Problem | Note each line in the data below that holds "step", and copy it.

Given data |
☆ ☆ ☆ ☆ ☆ ☆ ☆

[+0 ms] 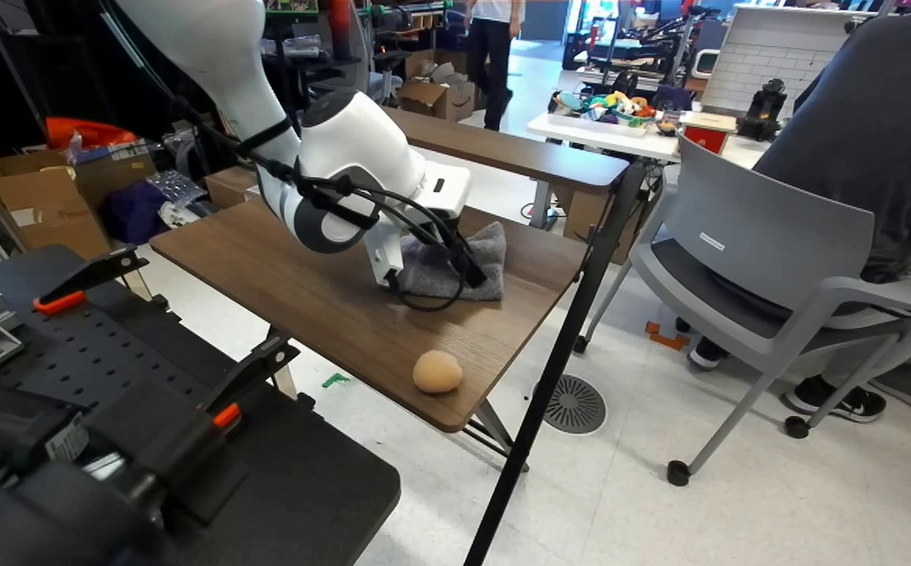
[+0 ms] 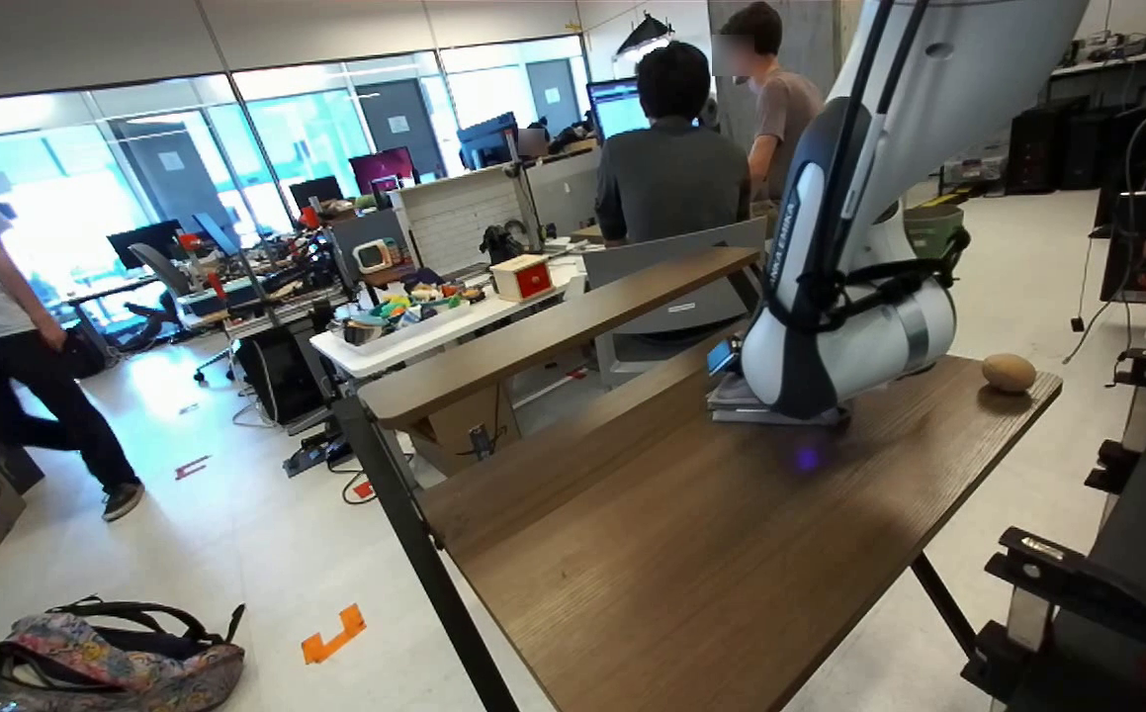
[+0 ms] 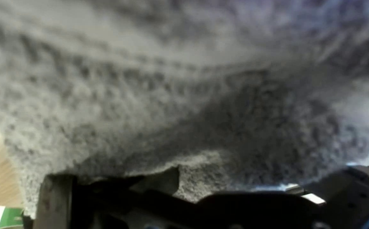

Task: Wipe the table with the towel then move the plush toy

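Note:
The grey towel (image 1: 490, 255) lies rumpled on the brown table (image 1: 306, 275), partly covered by the arm in both exterior views. Its soft folds fill most of the wrist view, where the towel (image 3: 108, 108) comes right up to my gripper (image 3: 200, 183). The jaws stand wide apart with cloth in front of and between them; no pinch on it shows. From outside, wrist and cables hide the fingertips. The plush toy (image 1: 437, 372), a small tan-orange ball, rests near a table corner, apart from the towel. An exterior view shows the same plush toy (image 2: 1009, 373) beyond the arm.
A raised brown shelf (image 2: 573, 336) runs along one long side of the table. A slanted black post (image 1: 549, 377) stands at the table's end. Black clamps (image 1: 255, 369) sit on the dark stand beside it. A grey chair (image 1: 769, 228) with a seated person is close by.

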Robot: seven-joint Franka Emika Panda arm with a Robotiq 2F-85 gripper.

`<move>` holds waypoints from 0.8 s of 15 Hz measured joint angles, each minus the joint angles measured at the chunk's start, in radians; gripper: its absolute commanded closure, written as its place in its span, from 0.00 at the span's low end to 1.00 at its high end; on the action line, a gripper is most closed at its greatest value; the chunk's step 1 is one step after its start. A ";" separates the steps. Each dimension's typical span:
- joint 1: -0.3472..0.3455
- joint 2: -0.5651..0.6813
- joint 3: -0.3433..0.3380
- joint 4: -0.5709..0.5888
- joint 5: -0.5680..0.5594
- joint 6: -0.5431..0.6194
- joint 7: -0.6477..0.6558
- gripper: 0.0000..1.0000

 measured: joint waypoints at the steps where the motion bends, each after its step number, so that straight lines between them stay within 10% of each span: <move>1: 0.000 0.000 0.035 0.025 0.000 0.000 0.004 0.00; 12: 0.028 0.053 0.238 0.269 -0.001 -0.094 0.032 0.00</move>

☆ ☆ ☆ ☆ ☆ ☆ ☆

Result of this exercise |
`<move>` holds waypoints from 0.8 s of 15 Hz measured joint angles, each minus the joint angles measured at the chunk's start, in radians; gripper: its absolute commanded closure, written as its place in its span, from 0.00 at the span's low end to 1.00 at its high end; on the action line, a gripper is most closed at its greatest value; the chunk's step 1 is one step after its start. A ";" separates the steps. Each dimension's typical span:
 measured: joint waypoints at the steps where the motion bends, each after its step number, so that straight lines between them stay within 10% of each span: <move>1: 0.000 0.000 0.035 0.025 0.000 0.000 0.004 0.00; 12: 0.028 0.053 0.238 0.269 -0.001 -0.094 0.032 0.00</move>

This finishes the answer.